Flashback Video to when Git Was New

2022-02-13 in SOFTWARE ENGINEERING

software engineering history

12 min read

The year was 2005. The news of the father of Linux, Linus Torvalds, rage quitting his source code management system (SCM), BitKeeper, spread widely because he said he was stopping all his Linux development until he made a new SCM system that would be better than all others. Could he pull off another genius move like he did with Linux again? Would it in practice be just for his use or would it be the new defacto standard that would revolutionize how we did source code management?

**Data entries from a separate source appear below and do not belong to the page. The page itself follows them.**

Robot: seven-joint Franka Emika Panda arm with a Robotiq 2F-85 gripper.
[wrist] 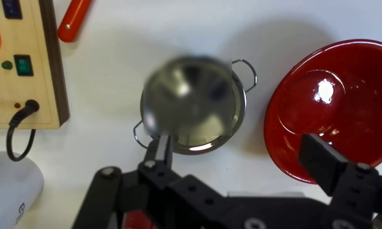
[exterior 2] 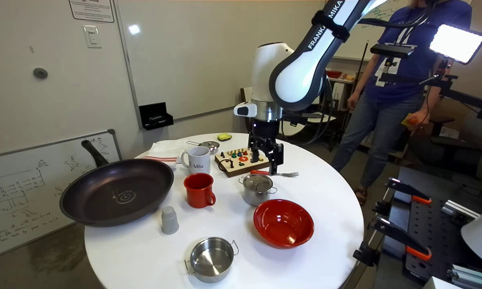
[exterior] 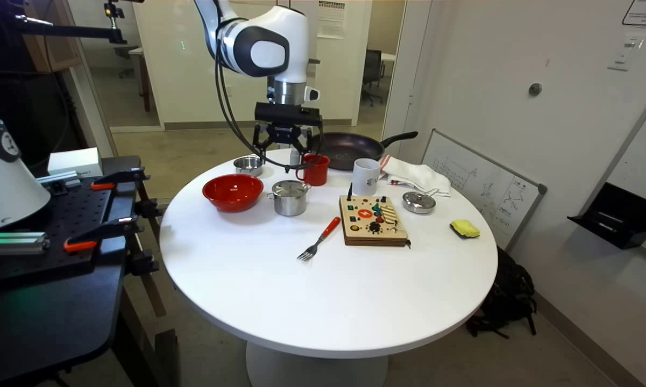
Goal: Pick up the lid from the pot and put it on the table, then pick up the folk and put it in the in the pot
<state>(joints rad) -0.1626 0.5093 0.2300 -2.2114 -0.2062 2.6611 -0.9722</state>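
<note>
Gripper (wrist: 237, 140): we are seeing its fingers (wrist: 321, 162) standing wide apart, gripping nothing, above the table (exterior: 279, 301).
Lid (exterior 2: 258, 182): resting on the pot (exterior: 290, 206), below the fingertips.
Red bowl (wrist: 305, 108): sitting beside the pot; in our wrist view a finger is covering part.
Fork (exterior: 323, 235): lying just beside the wooden switch board (exterior: 366, 221).

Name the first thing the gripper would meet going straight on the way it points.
Probably the lid on the pot, since the gripper points down. In the wrist view it overlaps pot and red bowl; depth is unclear, so the bowl's rim might come first.
</note>
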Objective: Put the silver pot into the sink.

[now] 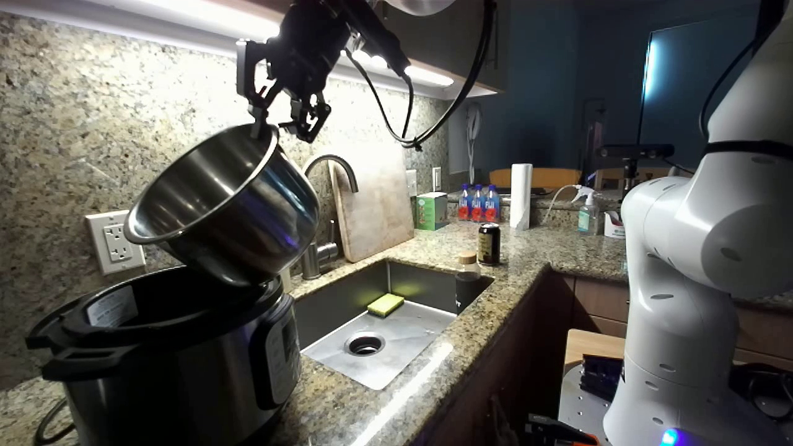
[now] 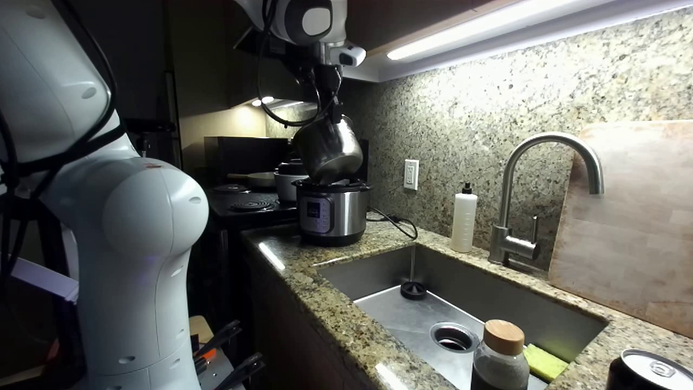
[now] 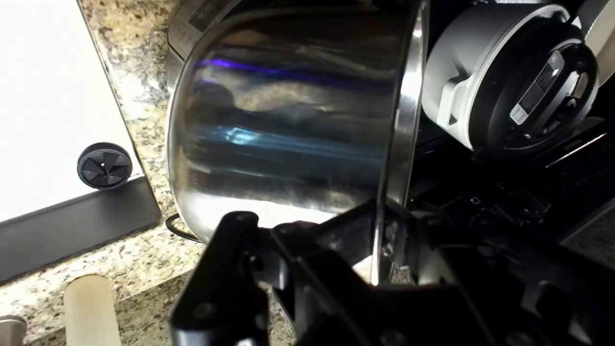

We now know that he did hit another home run with his SCM system, called Git. It is the defacto standard for SCMs around the world. It is no exaggeration to say that it revolutionized the scalability of development and has transformed the way we work with SCM systems. We forget how much harder it was to imagine this endpoint back then though. Tripping across this presentation he gave on Git in 2007 at Google really brought all those memories forward for me though.

Linus Torvalds giving his 2007 Tech Talk about Git at Google

Git at this point was barely two years old. It had not seen wide adoption but it was gaining some buzz. It wasn’t the first distributed SCM system but it was promising to fix problems with all SCM systems including the existing distributed ones. At the same time the idea of a distributed SCM system was pretty unfamiliar to people. Most of us were used to centralized server-centric SCM systems. I myself had my first experience with SCMs with the now defunct Perforce system at my first job. When I started my own company in 2005 and couldn’t afford the $1000 a year starting cost I switched over to using another popular alternative that was free called SVN. There was also the grand-daddy CVS, which got every deserved ounce of scorn from Linus in this speech, and a whole host of other proprietary solutions. Almost all of these were server based SCMs though. People who didn’t develop back then may picture “server centric” and get pictures of GitHub or GitLab but it was a dramatically different experience.

The way we use our SCM software now we make our changes and check-ins on our computers to our heart’s content and then we push and pull changes from “the server”. In these classic systems the process of making commits, or seeing what the differences were, were done with direct communication to the server. You wanted to see what changed with your file compared to what it was originally? You asked the server that question. You wanted to see the history of the changes to the file? Again had to ask the server for that. For small teams connected over high speed local networks this wasn’t too bad. As soon as you had very large teams dispersed over the country however things became very problematic. Server needs grew substantially. Network needs were a much bigger problem because it was much more expensive to technologically impossible to scale your network to fix it. Some places just can’t get high speed networking at any cost to boot. The system quickly could grind to to a halt. This is the strength of distributed SCM systems in general. When you do a git commit or git diff you are just working locally and only synchronize “to the server” when you are done. This means you can work on your own code on an airplane or a coffee shop, or anywhere you want and didn’t have to wait until you got on “a real network” to finally commit all your work. Distributed SCMs are what make that possible. However that wasn’t the most dramatic change yet.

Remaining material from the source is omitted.